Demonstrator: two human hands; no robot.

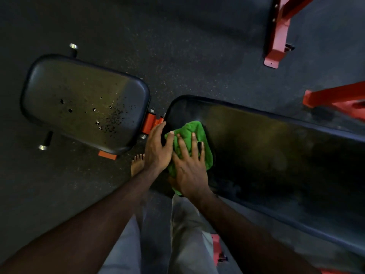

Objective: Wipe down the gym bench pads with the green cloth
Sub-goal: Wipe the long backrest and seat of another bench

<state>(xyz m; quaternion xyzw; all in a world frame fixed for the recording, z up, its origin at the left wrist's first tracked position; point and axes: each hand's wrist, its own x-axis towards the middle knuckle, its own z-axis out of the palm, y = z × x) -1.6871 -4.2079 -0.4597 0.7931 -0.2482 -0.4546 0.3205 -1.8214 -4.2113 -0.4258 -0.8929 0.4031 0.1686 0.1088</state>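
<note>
Now green cloth bunched on black back pad; right hand, left hand press flat, grip wide

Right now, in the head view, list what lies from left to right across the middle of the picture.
Seat pad → orange hinge bracket → left hand → green cloth with the right hand pressed flat on it → long back pad → red frame leg.
</note>
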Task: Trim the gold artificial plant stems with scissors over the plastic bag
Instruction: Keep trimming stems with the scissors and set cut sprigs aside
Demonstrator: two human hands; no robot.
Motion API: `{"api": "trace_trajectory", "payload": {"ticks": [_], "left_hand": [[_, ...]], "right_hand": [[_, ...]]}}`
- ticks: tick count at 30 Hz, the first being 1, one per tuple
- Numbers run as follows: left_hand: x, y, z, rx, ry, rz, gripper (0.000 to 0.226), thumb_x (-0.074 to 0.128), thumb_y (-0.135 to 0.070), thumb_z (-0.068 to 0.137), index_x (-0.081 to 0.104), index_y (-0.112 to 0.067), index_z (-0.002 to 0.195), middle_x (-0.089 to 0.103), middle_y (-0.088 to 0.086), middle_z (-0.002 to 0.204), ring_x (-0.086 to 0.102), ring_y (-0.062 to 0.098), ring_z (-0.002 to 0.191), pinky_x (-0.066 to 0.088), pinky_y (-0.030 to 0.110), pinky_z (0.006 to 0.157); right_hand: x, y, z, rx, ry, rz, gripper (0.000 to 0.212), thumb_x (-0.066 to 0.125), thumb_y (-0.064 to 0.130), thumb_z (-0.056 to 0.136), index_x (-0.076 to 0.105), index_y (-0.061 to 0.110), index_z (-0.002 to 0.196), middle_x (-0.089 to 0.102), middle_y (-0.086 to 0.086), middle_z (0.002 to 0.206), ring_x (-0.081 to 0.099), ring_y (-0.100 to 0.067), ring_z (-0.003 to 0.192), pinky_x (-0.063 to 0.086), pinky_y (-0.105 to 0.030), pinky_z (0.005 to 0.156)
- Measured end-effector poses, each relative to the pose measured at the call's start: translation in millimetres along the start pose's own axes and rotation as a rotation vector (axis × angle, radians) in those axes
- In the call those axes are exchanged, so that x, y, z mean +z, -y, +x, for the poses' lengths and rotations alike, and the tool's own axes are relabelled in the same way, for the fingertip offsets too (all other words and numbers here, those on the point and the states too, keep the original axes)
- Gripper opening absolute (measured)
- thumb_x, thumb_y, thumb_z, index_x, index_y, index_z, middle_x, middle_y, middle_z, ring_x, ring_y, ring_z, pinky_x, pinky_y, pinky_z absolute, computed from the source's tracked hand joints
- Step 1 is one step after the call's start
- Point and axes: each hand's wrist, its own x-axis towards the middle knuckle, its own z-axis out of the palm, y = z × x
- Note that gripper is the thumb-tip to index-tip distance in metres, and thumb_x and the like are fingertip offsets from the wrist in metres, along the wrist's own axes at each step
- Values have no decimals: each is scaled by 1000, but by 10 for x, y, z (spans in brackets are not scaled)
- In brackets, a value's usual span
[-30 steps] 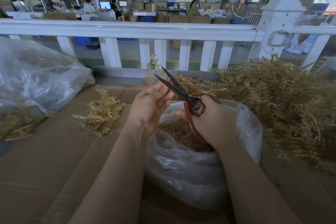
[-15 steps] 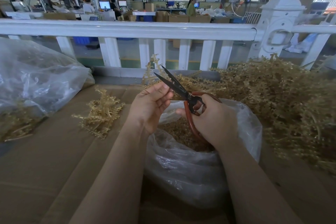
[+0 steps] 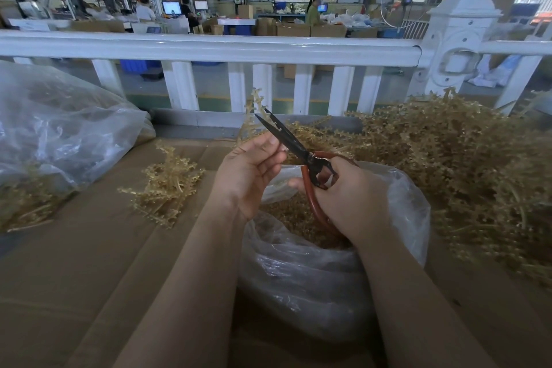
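My left hand (image 3: 249, 170) holds a gold plant stem (image 3: 254, 112) upright, its sprig rising above my fingers. My right hand (image 3: 349, 197) grips the red handles of black-bladed scissors (image 3: 286, 137). The blades are nearly closed and point up-left across the stem, just above my left fingertips. Both hands are over an open clear plastic bag (image 3: 313, 278) that holds gold trimmings.
A big heap of gold stems (image 3: 454, 170) lies to the right. A small pile of gold stems (image 3: 165, 185) rests on the cardboard surface (image 3: 74, 278) at left. Another clear bag (image 3: 56, 131) sits far left. A white railing (image 3: 209, 48) runs behind.
The scissor blades have closed from a wide V to nearly together at the stem. Both hands have stayed in place over the bag.
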Motion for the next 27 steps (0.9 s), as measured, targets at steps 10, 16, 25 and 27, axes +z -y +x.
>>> {"api": "trace_trajectory", "payload": {"ticks": [10, 16, 25, 27], "left_hand": [[2, 32, 8, 20, -6, 45, 15, 68, -12, 81, 70, -11, 96, 70, -2, 74, 65, 6, 66, 52, 17, 62], [11, 30, 0, 6, -8, 15, 11, 66, -11, 84, 71, -13, 94, 72, -3, 74, 66, 6, 66, 53, 16, 62], [12, 34, -1, 2, 2, 2, 27, 70, -21, 70, 72, -14, 96, 72, -4, 77, 66, 5, 68, 53, 16, 65], [11, 31, -2, -3, 4, 4, 31, 70, -21, 71, 72, -13, 100, 72, -4, 77, 66, 5, 68, 53, 16, 64]], "right_hand": [[-32, 28, 0, -21, -23, -49, 70, 48, 88, 68, 63, 21, 82, 60, 13, 68, 58, -10, 67, 53, -32, 63], [-8, 22, 10, 5, 2, -25, 75, 45, 91, 64, 64, 21, 83, 62, 10, 70, 60, -11, 68, 55, -35, 66], [23, -12, 2, -43, -43, -11, 70, 50, 87, 69, 62, 18, 76, 61, 9, 65, 59, -11, 63, 54, -34, 61], [24, -15, 5, -41, -42, 14, 70, 49, 88, 68, 62, 20, 75, 59, 11, 63, 58, -7, 61, 52, -29, 58]]}}
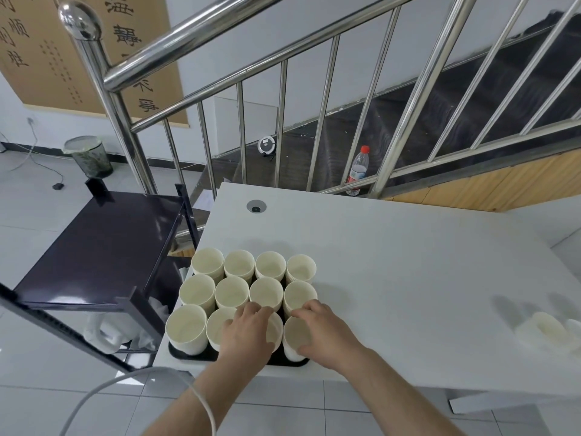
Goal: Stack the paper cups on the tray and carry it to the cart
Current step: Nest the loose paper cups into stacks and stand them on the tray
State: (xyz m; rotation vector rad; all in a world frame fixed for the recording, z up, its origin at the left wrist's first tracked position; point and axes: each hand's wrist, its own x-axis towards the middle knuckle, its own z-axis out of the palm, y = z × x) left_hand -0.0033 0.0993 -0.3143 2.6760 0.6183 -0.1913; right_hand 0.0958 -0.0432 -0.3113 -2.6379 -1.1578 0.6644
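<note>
Currently, left to right, all placed relative to the tray:
bin (89,156): far left and well behind the tray, on the floor by the wall.
cart (94,243): just left of the tray, dark top shelf bare, white bags on the shelf below.
tray (191,354): dark, at the table's near-left corner, mostly hidden under cups.
paper cups (231,292): upright on the tray in a three-by-four grid, rims touching; several are nested stacks.
left hand (248,332): over the tray's front row, palm down, fingers loosely curled on the rim of the third cup; whether it really grips is unclear.
right hand (320,330): at the tray's front-right corner, fingers over the rim and thumb on the near side of the corner cup (295,336), pinching it.
table (408,262): white, carries the tray; round cable hole (256,206) well behind the tray.
water bottle (356,171): red cap, behind the table past the stair railing (314,89), well behind and right of the tray.
loose cups (544,333): lying on their sides on the table, far right of the tray, blurred.
</note>
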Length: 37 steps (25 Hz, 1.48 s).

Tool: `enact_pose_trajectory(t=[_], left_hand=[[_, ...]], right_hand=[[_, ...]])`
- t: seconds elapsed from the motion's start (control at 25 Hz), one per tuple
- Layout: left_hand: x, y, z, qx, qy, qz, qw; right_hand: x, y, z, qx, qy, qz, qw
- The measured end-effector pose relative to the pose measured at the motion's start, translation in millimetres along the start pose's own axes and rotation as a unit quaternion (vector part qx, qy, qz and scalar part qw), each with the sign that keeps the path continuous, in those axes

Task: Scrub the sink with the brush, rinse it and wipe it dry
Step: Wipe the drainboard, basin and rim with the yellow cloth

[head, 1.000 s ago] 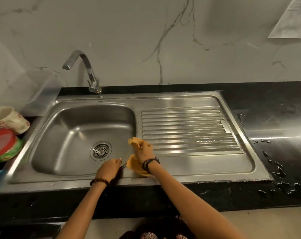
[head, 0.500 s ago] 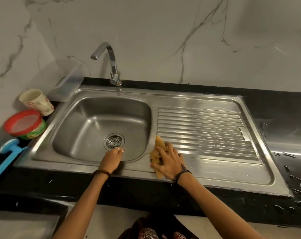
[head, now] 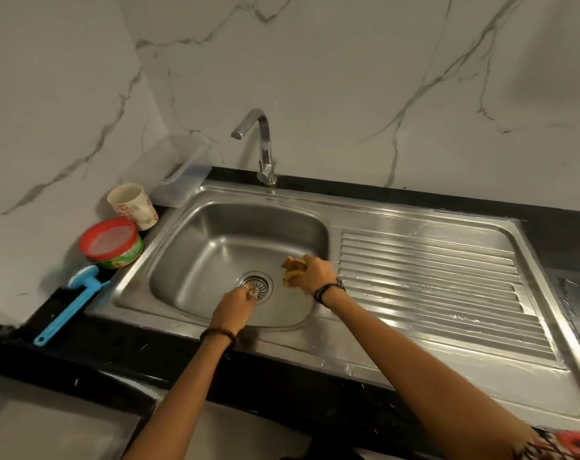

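I look down on a steel sink [head: 169, 247] set in a black counter [head: 564, 224], its bowl on the left and a ribbed draining board [head: 428, 280] on the right. A curved tap [head: 263, 144] stands at the far edge, with no water running that I can see.

My right hand [head: 315, 273] hovers over the right side of the bowl, fingers clenched around a crumpled yellow cloth [head: 291, 268]. The cloth looks soft, light and probably damp; I judge it will bunch and fold easily, so it is best gathered in a full fist, as it is here, then pressed flat against the metal. The steel looks smooth and glossy, and I expect it to be slippery where wet.

My left hand [head: 233, 308] reaches over the near rim, fingertips close to the round drain strainer [head: 255, 286]. The fingers curl downward; I cannot tell whether they pinch anything or only touch it.

The blue brush [head: 72, 302] lies on the counter left of the sink, well apart from both hands. It looks stiff and light, best taken by its long handle. Far from it sit a red-lidded tub [head: 111, 242], a patterned cup [head: 134, 204] and a clear container [head: 182, 174]
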<state>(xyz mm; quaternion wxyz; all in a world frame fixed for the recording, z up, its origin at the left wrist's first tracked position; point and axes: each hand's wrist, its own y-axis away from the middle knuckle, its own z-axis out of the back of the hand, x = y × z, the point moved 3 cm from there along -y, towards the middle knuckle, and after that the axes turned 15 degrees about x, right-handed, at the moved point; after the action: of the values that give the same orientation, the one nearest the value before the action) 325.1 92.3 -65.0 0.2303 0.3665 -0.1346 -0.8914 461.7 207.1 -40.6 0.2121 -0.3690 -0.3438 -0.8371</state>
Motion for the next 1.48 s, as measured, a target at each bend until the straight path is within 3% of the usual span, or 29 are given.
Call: enact_pose_trajectory(t=[0.2, 0.48, 1.0, 1.12, 1.24, 1.36, 1.4, 1.48], left_hand=[[1.6, -9.4, 27.3, -0.084, -0.074, -0.012, 0.994], [7.8, -13.2, 44.9, -0.113, -0.167, 0.013, 0.979], [12.6, -6.8, 52.8, -0.123, -0.176, 0.015, 0.976], [9.1, -6.9, 51.3, -0.125, -0.159, 0.008, 0.979], [5.2, -10.2, 45.4, -0.113, -0.137, -0.004, 0.984], [-3.8, -18.2, 33.9, -0.087, -0.118, -0.014, 0.989], [-8.7, -21.5, 29.5, -0.082, -0.106, -0.021, 0.991], [-21.1, -27.9, 19.5, -0.068, -0.08, -0.037, 0.994]], right_hand=[[63.6, -20.7, 13.3, -0.008, 0.097, 0.005, 0.995], [100.1, -37.6, 10.3, -0.043, 0.121, 0.057, 0.99], [125.2, -35.3, -3.2, -0.063, 0.213, 0.102, 0.97], [115.7, -37.5, 0.6, -0.061, 0.089, 0.084, 0.991], [99.4, -32.7, 8.5, 0.037, -0.081, 0.033, 0.995], [78.7, -21.8, 22.5, 0.137, -0.334, 0.024, 0.932], [72.1, -18.0, 29.6, 0.137, -0.401, 0.024, 0.905], [54.5, -15.1, 46.6, 0.099, -0.421, 0.01, 0.902]])
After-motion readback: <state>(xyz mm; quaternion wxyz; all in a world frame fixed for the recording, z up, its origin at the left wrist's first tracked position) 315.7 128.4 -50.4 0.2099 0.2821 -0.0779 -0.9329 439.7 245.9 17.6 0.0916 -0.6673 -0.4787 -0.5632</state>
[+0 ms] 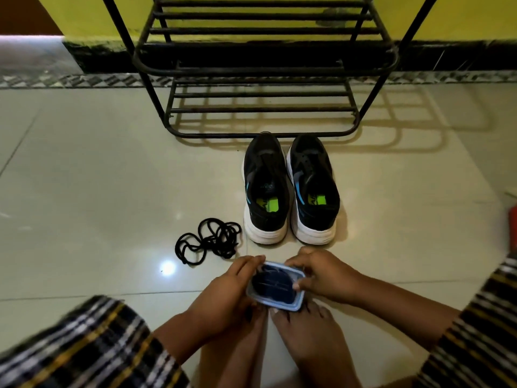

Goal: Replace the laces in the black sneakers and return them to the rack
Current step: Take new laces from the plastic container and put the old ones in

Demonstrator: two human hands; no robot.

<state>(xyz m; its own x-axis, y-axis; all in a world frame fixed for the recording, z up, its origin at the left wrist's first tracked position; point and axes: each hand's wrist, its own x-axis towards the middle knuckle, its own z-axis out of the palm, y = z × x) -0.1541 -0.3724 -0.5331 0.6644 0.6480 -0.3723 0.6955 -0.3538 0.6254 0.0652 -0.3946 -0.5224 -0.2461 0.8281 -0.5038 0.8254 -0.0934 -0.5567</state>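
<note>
Head view, read from left to right: at about 8 o'clock from the shoes a loose tangle of black laces (208,241) lies on the tiled floor (84,169), limp and light, best lifted by pinching a strand near a tip. The black sneakers (291,189) stand side by side at centre, unlaced as far as I can tell, heels toward the person, toes just before the rack (260,68) at 12 o'clock. They look light but stiff-soled, easiest held by the heel collar. At 6 o'clock the left hand (223,292) curls its fingers round the left end of a small clear packet (275,285) of dark laces, thin crackly plastic, probably slippery. The right hand (321,273) pinches the packet's right edge.
</note>
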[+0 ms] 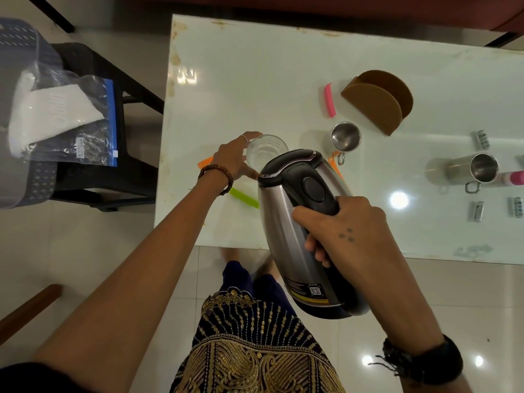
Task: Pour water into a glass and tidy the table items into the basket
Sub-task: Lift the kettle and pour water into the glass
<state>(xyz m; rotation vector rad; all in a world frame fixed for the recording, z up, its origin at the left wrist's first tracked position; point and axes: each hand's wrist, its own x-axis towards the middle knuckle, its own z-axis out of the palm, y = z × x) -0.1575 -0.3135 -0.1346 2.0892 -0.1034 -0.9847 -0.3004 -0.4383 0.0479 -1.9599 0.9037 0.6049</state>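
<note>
My right hand (344, 225) grips the black handle of a steel electric kettle (297, 222), which is tilted with its spout over a clear glass (265, 150). My left hand (234, 158) is wrapped around the left side of that glass, which stands on the white table (255, 80). The kettle's lid hides the glass's near rim, and no stream of water is visible. A dark blue basket (19, 109) stands at the far left on a black stool, with a clear plastic bag (62, 117) lying over it.
On the table lie a pink clip (329, 99), a green clip (243, 197), orange clips (204, 162), a brown holder (378, 102), a small steel cup (345, 136), a larger steel mug (465, 171), several small batteries (482, 140) and a pink bottle (514, 178) at the right edge.
</note>
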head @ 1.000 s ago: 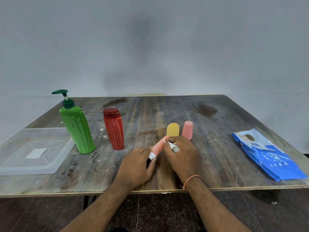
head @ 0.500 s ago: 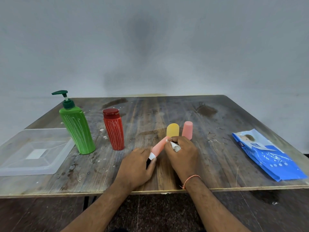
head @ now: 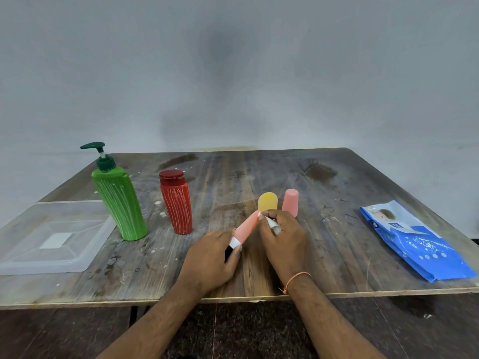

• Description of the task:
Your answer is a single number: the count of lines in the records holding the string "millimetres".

• Result for this task:
2